06 Enhancing supply chain transparency and traceability

  • AI agents can deeply analyze and verify data at each stage of the supply chain, achieving end-to-end transparency and ensuring the authenticity and traceability of goods.

  • With AI technology, supply chain operations can be optimized, making demand forecasting, smart inventory management, and delay reduction more efficient.

07 Intelligent content creation and planning

  • AI agents not only can automatically generate and plan content for decentralized platforms (such as social media dApps), but also ensure that this content accurately matches user needs, providing personalized and engaging experiences.

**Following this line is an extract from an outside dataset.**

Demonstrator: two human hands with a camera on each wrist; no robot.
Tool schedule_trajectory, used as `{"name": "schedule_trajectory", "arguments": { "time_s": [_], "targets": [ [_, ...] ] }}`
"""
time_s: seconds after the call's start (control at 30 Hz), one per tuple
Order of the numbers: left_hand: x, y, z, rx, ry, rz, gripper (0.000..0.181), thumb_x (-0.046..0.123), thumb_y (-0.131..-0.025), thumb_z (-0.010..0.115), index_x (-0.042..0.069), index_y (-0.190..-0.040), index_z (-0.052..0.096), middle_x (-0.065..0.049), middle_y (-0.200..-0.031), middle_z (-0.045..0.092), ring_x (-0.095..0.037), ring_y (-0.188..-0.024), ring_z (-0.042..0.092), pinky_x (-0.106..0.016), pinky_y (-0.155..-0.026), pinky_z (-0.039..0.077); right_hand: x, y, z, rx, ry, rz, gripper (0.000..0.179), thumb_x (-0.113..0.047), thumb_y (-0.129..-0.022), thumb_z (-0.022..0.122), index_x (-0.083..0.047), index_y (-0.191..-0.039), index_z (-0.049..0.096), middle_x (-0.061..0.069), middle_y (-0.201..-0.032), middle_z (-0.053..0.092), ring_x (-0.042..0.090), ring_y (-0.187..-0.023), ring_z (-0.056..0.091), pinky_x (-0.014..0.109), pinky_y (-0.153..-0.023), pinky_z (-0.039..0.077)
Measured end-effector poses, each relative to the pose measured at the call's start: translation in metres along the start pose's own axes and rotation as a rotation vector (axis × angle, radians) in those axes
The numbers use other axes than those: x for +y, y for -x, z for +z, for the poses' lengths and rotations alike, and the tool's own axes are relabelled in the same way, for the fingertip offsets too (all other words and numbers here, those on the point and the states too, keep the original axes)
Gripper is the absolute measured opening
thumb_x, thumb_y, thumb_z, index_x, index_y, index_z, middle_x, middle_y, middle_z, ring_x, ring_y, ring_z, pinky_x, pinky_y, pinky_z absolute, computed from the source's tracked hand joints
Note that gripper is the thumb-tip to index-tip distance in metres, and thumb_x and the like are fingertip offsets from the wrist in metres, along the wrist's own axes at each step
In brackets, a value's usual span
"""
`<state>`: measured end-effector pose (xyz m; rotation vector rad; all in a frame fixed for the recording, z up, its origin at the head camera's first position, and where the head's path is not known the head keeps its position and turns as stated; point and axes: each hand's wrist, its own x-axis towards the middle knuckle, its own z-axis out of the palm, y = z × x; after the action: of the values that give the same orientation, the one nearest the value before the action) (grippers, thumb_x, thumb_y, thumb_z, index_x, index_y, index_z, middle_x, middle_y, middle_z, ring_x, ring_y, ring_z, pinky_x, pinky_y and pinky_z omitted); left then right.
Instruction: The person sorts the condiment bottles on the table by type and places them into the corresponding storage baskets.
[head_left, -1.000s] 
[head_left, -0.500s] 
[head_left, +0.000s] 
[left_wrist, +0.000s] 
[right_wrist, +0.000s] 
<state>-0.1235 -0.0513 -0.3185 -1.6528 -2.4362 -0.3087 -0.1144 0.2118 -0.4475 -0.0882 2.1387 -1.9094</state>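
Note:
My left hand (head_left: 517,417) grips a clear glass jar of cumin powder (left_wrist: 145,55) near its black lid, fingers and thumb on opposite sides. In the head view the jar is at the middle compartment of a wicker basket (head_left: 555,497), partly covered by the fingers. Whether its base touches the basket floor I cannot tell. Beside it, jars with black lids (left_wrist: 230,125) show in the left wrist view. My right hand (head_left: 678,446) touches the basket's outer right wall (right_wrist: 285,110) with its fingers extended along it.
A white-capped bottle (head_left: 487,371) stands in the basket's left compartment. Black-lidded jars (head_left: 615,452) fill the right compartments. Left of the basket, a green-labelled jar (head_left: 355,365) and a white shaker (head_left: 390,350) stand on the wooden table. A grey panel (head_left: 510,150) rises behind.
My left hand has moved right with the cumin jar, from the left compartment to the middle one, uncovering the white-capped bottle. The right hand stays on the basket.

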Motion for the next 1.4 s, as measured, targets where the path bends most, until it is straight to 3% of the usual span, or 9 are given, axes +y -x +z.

  • In terms of content management, AI agents can perform decentralized content moderation, effectively identifying and filtering out inappropriate or harmful content, ensuring the purity of platform content.

08 Healthcare and self-sovereign identity management

  • With the in-depth analysis of health data by AI agents, users can receive more personalized medical recommendations and predictive health management solutions.

  • Supported by blockchain technology, AI agents help users achieve self-sovereign identity management, allowing users to fully control their personal information and credentials, ensuring the security and privacy of their data.

The integration of AI agents and Web3 technologies not only optimizes the decision-making process and achieves process automation, but also brings personalized experiences to users, significantly enhances security, and ensures cross-chain interoperability. This combination fully leverages the advantages of AI and blockchain technologies, jointly building a more intelligent, efficient, and user-friendly decentralized ecosystem.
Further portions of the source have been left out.